Take the records below and print them verbatim up to and including the line that carries "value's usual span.".

** Data records follows **

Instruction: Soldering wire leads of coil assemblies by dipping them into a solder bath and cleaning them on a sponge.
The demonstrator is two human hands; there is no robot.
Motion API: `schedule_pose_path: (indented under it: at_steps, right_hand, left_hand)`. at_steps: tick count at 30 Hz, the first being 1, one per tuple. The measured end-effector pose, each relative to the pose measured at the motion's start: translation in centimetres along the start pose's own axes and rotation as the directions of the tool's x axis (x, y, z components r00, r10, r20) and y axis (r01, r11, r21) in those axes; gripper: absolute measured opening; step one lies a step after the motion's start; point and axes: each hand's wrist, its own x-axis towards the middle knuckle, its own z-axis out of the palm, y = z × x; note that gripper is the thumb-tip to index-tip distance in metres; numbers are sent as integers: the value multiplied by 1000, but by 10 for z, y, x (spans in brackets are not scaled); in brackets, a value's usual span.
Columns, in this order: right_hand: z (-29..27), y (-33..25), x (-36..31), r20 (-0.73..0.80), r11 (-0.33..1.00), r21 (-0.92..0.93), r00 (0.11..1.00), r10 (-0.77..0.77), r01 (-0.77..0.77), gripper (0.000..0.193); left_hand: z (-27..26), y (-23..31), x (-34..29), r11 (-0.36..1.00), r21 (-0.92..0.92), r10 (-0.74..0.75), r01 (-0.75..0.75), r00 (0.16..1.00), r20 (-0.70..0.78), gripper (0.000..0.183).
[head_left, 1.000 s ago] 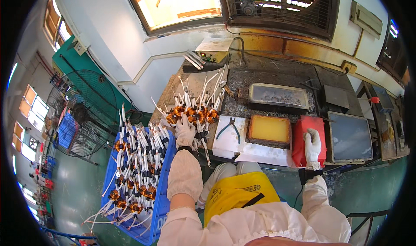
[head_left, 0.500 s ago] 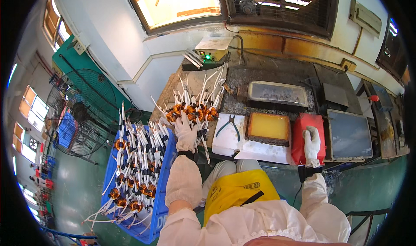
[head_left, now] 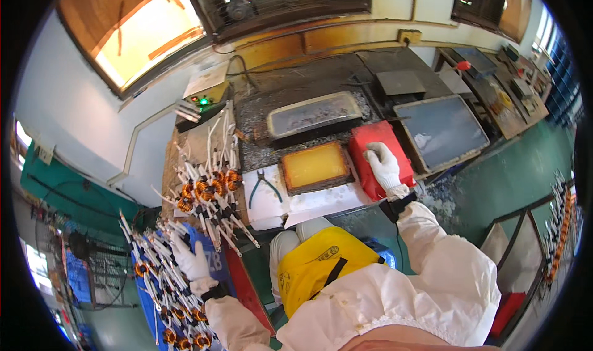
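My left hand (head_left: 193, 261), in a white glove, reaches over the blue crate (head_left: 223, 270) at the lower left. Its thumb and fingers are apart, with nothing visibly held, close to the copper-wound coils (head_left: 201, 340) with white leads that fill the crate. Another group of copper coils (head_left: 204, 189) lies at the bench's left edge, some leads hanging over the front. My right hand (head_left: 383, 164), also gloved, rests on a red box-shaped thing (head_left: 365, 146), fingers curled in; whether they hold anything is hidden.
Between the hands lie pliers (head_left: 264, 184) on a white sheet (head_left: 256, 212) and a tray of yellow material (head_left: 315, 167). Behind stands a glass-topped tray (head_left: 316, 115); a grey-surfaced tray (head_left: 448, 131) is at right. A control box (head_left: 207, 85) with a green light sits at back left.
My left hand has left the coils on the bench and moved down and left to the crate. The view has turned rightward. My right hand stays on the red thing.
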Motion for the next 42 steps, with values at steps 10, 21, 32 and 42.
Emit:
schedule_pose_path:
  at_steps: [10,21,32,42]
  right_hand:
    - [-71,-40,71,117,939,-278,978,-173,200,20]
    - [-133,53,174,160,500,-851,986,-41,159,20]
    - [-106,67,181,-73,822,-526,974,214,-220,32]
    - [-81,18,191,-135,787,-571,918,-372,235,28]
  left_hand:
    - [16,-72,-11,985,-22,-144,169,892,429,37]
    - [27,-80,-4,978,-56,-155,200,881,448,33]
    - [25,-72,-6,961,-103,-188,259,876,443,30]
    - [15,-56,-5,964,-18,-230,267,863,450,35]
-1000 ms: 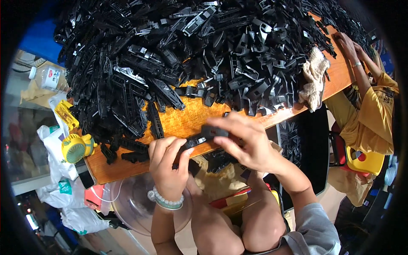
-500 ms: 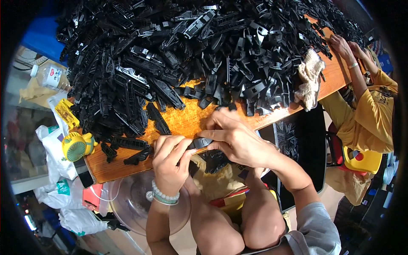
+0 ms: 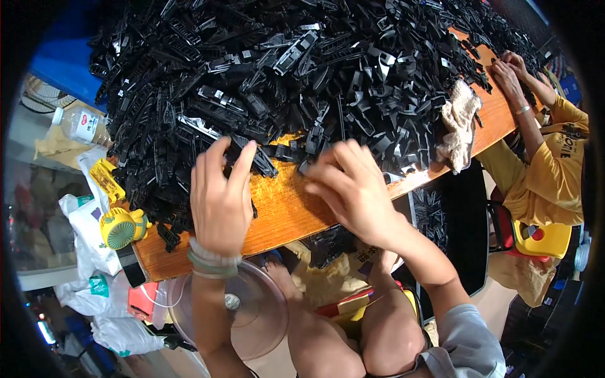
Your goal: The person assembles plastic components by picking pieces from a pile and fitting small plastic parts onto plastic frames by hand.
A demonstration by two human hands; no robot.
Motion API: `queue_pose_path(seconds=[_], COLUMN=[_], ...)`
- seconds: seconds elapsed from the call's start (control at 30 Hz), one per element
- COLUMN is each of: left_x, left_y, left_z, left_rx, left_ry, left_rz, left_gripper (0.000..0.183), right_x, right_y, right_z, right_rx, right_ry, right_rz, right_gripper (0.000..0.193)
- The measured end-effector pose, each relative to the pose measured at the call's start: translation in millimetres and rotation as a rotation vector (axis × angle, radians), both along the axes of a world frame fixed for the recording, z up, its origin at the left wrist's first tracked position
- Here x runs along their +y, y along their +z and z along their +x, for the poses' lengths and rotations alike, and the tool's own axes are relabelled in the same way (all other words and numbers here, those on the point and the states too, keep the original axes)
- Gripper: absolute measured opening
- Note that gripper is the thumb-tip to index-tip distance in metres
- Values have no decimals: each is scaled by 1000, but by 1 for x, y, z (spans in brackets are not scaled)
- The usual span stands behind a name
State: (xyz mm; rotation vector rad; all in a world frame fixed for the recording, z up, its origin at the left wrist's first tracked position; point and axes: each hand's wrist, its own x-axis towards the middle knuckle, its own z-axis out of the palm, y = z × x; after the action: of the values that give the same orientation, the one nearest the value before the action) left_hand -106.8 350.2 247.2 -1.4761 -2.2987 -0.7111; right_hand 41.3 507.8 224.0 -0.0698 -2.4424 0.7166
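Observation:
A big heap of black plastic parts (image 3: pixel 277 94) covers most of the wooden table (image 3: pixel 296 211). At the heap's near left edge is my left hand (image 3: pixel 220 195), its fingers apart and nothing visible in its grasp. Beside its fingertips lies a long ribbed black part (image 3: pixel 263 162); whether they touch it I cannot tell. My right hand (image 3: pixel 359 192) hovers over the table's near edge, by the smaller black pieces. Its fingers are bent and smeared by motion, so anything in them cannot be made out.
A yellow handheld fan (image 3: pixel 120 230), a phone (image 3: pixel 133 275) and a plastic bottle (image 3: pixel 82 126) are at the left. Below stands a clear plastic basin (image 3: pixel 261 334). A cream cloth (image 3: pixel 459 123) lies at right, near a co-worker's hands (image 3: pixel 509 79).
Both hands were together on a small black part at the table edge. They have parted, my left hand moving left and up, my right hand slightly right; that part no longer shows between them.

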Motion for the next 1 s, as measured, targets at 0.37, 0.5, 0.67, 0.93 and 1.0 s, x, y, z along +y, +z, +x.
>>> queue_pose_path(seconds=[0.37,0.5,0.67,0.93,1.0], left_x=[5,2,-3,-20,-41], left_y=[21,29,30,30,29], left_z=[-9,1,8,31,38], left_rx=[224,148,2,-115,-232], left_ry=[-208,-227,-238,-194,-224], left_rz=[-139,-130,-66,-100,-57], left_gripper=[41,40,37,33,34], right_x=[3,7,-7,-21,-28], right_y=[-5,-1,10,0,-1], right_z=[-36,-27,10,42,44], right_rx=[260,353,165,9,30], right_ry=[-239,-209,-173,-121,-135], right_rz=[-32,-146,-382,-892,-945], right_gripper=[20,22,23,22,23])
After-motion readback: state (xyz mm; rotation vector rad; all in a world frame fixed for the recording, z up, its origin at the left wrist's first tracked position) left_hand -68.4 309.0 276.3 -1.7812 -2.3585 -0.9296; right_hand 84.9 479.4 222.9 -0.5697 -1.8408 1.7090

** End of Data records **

Output for this task:
Instruction: Soldering wire leads of coil assemblies by dipping them into a solder bath and cleaning them on a sponge.
The demonstrator is two human hands; there is no robot.
Motion API: `schedule_pose_path: (indented under it: at_steps, right_hand, left_hand)`. at_steps: tick count at 30 Hz, the first being 1, one per tuple. The measured end-effector pose, each relative to the pose measured at the motion's start: translation in centimetres along the start pose's own axes and rotation as the directions of the tool's x axis (x, y, z components r00, r10, r20) and y axis (r01, r11, r21) in those axes; gripper: absolute measured opening; step one lies a step after the motion's start; point and axes: each hand's wrist, its own x-axis towards the middle knuckle, its own z-axis out of the palm, y = z × x; note that gripper is the thumb-tip to index-tip distance in metres; numbers are sent as integers: the value multiplied by 1000, but by 10 for z, y, x (spans in brackets are not scaled); in brackets, a value's usual span.

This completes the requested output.